>>

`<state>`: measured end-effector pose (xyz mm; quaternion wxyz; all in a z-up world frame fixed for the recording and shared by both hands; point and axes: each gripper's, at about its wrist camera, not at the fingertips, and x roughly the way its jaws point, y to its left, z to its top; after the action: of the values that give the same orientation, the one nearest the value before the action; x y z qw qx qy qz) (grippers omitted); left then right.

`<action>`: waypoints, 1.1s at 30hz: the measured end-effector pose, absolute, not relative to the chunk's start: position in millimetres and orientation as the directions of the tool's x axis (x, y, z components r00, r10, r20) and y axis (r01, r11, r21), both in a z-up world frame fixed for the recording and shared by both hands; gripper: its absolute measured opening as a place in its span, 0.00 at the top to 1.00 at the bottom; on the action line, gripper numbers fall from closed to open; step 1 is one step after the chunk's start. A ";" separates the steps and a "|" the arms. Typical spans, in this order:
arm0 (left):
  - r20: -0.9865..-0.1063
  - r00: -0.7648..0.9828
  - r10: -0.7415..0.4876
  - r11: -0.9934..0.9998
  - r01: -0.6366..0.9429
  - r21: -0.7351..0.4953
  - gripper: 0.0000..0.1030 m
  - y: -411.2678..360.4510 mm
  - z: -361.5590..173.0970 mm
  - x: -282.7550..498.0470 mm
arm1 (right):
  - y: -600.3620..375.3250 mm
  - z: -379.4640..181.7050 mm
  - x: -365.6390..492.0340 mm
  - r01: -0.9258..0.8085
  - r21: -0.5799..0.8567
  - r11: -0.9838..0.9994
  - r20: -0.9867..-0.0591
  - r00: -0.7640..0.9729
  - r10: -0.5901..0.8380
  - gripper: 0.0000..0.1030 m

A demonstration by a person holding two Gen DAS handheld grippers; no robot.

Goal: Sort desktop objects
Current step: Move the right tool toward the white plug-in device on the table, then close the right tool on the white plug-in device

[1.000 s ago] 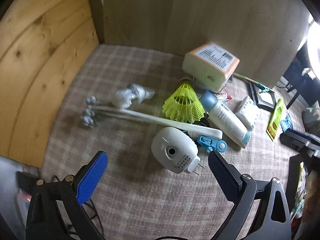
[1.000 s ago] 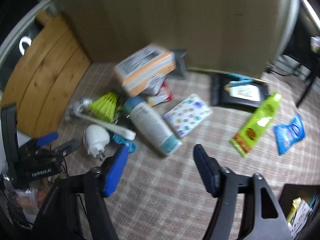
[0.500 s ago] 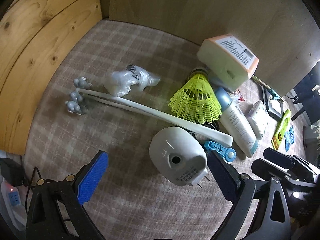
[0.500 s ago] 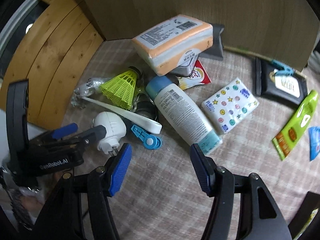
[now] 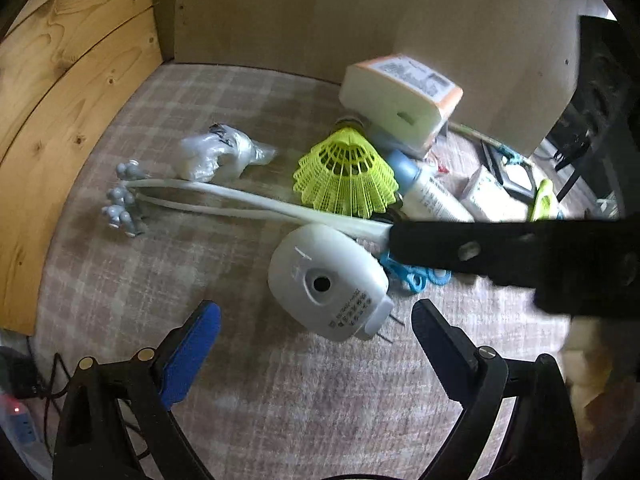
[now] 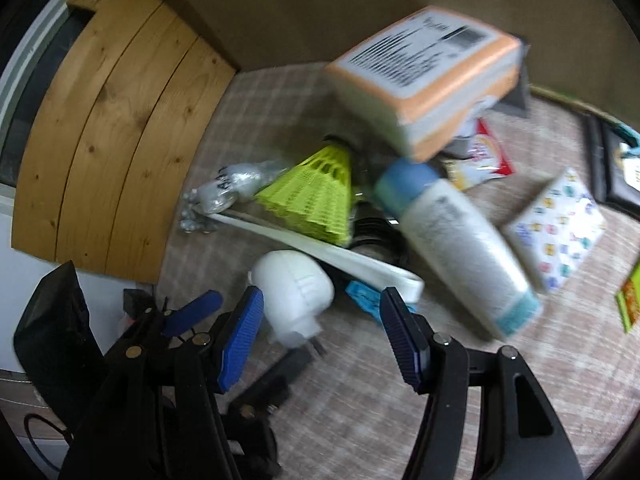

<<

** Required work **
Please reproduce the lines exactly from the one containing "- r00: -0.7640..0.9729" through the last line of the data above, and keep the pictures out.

** Written reply **
  - r00: -0.7640..0.9729
  - r10: -0.5901..0.8380
  - gripper: 0.0000..0.1030 m

A demonstration by a person holding two Gen DAS handheld grippers; no robot.

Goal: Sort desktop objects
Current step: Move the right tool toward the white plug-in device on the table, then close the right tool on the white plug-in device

[1.000 s ago] 
[1.000 s ago] 
[0.500 s ago] 
[0.500 s ago] 
[now] 
[now] 

This answer is finished.